Ask a Psychiatrist and Get Answers to Mental Health Questions ASAP
Hi, I'd like to help you with your question.
I am sorry for the loss of your baby.
It is very normal for someone who has had such a loss to vary in how they feel, sometimes minute by minute. Each person handles loss differently, most of it depending on their background, level of supports, and personality.
You have got a lot of stressors going on right now. You are grieving your child and you are trying to help your partner. However, it is important that you focus on yourself first so you can help your partner. I know that sounds selfish, but if you have your feelings mixed up in his feelings, it is hard to help each other.
Have you considered counseling? It would help you to work through your grief.
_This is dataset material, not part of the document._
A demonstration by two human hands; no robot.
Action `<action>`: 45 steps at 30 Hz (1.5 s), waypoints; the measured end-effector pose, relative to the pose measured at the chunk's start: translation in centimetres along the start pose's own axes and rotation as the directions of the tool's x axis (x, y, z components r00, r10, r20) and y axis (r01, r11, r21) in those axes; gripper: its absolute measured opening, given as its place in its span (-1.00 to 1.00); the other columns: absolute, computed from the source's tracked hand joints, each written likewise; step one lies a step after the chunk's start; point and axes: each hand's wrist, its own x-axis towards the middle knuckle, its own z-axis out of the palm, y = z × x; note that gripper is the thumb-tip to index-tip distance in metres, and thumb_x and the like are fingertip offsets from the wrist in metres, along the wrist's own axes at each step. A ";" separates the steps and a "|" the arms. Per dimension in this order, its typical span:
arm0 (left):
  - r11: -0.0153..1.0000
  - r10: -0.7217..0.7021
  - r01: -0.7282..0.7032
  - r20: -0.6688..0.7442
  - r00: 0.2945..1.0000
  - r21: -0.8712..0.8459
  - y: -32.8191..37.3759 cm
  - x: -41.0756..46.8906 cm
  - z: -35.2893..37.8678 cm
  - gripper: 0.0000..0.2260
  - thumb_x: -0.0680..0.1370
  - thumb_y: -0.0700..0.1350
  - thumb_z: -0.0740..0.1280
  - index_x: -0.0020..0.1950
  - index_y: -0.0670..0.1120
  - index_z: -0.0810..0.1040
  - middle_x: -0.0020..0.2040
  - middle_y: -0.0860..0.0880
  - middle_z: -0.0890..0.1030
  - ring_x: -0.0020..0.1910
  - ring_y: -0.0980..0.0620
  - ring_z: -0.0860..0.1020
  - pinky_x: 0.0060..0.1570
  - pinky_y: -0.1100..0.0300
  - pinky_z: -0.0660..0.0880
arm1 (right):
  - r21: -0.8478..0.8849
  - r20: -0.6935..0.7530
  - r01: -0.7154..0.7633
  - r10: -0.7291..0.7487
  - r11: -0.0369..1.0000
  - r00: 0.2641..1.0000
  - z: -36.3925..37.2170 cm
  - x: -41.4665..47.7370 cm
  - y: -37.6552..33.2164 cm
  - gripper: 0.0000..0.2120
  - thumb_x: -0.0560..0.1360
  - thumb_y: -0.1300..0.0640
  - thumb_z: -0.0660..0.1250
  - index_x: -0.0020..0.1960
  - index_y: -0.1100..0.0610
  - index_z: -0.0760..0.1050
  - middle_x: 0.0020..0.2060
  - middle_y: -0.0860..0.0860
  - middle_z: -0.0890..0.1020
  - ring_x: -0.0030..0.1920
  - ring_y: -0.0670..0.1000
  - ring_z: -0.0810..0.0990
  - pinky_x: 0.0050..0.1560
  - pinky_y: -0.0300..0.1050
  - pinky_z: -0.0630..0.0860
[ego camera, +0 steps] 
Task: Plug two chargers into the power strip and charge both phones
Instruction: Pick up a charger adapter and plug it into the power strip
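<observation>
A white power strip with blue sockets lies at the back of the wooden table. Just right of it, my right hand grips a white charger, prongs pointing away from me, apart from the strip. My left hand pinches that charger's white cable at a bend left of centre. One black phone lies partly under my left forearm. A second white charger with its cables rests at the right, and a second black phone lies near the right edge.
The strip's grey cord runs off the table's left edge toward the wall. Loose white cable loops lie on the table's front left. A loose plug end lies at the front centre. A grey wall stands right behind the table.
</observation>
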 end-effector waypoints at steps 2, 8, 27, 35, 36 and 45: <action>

Talk to your doctor for a referral or if you attend church, your pastor can help. Or you can search on line at http://www.goodtherapy.com.au/find_a_therapist.php.
Also, consider self help. You can do many things to help yourself heal. One of them is educate yourself on grief and share your grief with others via support groups, either on line or in person. Here are some resources to help you:
Here are some books to help:
I Never Held You: Miscarriage, Grief, Healing and Recovery by Ellen M. DuBois and Dr. Linda R. Backman Ed.D
Empty Arms: Hope and Support for Those Who Have Suffered a Miscarriage, Stillbirth, or Tubal Pregnancy by Pam W. Vredevelt
You can find these books on Amazon.com or your local library may have them for you.
It may very well be that your partner is handling his grief by expressing a wide range of emotions. Anger, sadness, even laughing are all acceptable ways people grieve. You can ask him to attend therapy in his area so he can be helped as well. But if he refuses, share some of the resources here with him and offer him a chance to talk anytime. He may not have the ability to help you at this point as well, but it helps to let him know you are hurting as well. By doing that, you may be able to connect with him.
If you feel that at any time your partner is thinking about hurting himself, contact the ER for assistance.
I hope this has helped you,Kate
I haven't heard from you. Did you have more questions or want clarification?
I can understand your need to see his perspective on this and help him deal with how he feels. The problem here is that he is not sharing it with you and so you are left in the dark wondering why he is acting the way he is.
It may be that he has withdrawn because it is how he is dealing with his pain. Unless he chooses to share, it is going to be difficult to understand why he is refusing to talk about your son. But keep in mind that right now, that is how he is dealing with the loss. That doesn't mean he won't open up in the future and accept that your son was real. For him, the loss may have been too painful to fully acknowledge it. You have the ability to accept your son existed because he was with you. Your partner did not have the same experience. So you both are handling this loss in different ways because of the circumstances. You are talking about it and sharing with others, he is withdrawn. And although you feel talking helps he does not, at least right now.
The only thing you really can do is be there for him. If he feels he wants to share, he will. And most likely at some point in the future, he will choose to do so. But until then, give him time. He needs to grieve in his own way.